Hannibal the Musician

I suppose I feel like a bit of a phony, writing about all this. Who’s to say that Chopin’s works are any more carefully constructed than any others, or that his music is in particular more fitting for Hannibal’s general aura? I don’t think I really have an answer for that. Such is the nature of analyzing music and drawing connections that after a while you start to read tea leaves, divining meaning from any details you see.

Yet there is something fundamental about Hannibal Lecter’s personality that I somehow identify with none the less. He’s got a lot going on behind the scenes, what with killing people and harvesting their organs in a meticulous manner to ensure he doesn’t get caught. He constantly has to prepare to cover his tracks, make it look easy. Musicians are in a similar position – we practice, we physically and mentally prepare to give the impression that what we do is effortless to us. Signs of strain are not applauded, as we’re told stories of Liszt who practiced with water glasses on his hands to practice keeping them still, or Bach who supposedly could stare at like a statue while improvising a fugue.
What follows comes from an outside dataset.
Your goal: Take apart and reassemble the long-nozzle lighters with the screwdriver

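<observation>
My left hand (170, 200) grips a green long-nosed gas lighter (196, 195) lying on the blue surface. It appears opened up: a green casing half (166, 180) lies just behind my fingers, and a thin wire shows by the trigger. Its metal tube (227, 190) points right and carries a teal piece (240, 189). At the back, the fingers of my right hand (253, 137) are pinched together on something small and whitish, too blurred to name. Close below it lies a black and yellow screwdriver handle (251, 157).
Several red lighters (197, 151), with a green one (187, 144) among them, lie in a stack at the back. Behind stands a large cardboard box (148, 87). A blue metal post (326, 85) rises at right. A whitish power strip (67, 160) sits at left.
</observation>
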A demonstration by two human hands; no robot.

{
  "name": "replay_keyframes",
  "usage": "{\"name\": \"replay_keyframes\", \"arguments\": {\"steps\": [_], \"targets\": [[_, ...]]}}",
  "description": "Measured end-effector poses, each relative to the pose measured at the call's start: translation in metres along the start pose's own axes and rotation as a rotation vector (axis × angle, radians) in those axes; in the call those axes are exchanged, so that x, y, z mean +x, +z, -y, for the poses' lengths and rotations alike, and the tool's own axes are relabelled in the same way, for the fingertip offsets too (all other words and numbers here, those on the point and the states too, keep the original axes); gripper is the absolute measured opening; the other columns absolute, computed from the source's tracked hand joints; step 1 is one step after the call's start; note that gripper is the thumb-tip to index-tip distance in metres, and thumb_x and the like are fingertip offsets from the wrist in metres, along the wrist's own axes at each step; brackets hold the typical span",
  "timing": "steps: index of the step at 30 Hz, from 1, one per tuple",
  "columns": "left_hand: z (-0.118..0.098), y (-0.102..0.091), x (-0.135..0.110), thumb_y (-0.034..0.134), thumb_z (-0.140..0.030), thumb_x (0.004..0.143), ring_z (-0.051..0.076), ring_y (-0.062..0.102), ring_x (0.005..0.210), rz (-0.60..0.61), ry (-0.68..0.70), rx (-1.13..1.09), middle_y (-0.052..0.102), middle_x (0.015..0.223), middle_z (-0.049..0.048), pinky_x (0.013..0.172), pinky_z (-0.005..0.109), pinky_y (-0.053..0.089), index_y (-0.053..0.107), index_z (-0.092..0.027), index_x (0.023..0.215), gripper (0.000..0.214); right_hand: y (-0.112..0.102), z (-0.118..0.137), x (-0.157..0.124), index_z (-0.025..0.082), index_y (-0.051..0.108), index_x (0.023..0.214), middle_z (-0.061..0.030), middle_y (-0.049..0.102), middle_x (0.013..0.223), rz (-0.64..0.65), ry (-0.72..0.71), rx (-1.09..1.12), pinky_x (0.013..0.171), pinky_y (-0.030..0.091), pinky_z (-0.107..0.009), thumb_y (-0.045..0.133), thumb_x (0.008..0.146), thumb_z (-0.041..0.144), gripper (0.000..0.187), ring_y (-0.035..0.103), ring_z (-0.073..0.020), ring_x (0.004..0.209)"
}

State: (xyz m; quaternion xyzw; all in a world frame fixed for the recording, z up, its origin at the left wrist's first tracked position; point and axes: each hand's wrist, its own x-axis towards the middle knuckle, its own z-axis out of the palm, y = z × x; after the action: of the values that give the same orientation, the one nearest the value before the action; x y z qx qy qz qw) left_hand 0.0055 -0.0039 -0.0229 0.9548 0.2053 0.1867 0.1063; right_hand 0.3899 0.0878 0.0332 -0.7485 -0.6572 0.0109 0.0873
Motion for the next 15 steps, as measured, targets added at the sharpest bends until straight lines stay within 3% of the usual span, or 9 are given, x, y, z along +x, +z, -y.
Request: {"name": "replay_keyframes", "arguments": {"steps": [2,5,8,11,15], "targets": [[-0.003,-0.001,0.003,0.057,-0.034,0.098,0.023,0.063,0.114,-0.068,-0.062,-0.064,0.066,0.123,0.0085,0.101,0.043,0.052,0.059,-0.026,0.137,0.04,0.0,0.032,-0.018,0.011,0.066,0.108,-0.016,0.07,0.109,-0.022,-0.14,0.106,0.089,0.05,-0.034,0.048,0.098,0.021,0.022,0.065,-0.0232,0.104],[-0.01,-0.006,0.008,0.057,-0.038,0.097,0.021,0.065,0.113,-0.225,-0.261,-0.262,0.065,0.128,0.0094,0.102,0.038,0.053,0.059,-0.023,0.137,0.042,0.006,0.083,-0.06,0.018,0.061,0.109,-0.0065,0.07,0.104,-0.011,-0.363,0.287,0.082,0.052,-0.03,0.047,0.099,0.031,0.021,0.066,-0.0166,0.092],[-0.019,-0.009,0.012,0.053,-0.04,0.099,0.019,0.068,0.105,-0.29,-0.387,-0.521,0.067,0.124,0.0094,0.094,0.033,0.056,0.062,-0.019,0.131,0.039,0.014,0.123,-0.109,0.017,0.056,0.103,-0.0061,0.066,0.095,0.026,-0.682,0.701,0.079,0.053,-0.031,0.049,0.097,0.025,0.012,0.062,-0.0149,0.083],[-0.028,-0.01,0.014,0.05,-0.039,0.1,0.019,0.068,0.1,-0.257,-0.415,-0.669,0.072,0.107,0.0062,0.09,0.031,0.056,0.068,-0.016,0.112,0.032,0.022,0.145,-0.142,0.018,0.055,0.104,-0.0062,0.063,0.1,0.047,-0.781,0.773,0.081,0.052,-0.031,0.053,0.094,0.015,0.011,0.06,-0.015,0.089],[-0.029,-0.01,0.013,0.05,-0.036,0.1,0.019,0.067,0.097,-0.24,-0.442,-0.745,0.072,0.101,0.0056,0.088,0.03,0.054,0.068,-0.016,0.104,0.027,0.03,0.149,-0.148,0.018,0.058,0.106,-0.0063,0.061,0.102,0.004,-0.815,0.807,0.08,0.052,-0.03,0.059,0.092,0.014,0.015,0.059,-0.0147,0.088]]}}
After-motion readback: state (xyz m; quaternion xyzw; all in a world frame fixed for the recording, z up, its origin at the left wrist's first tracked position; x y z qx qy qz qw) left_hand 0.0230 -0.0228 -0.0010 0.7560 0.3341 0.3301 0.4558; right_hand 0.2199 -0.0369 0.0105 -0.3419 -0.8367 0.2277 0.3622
I think that’s why all these pieces seem to illustrate the show so well (as well as countless others in episode upon episode), as they’re not just about construction, but they’re about various forms of control. One has to control the hands so independently in Forqueray that there are instructions on every beat on how to do it. The control in Mozart is such that a key center around G is never left. Chopin constructs an entire piece on two notes, constantly tottering on the edge of falling off. You have to make such careful decisions about how to perform any works like this so as not to give the game away that you’re balancing two parties in opposition: your two hands, your two key centers, your two notes, your practicing and performing mentalities. In the end, it’s hard to tell which is which by the very end. You’ve spent so long working and concealing, blending the musical experiences into one thought process that there is opposition, but no dichotomy.

Screen shot 2016-08-11 at 10.13.56

So which is it? Are you the B? Or are you the C?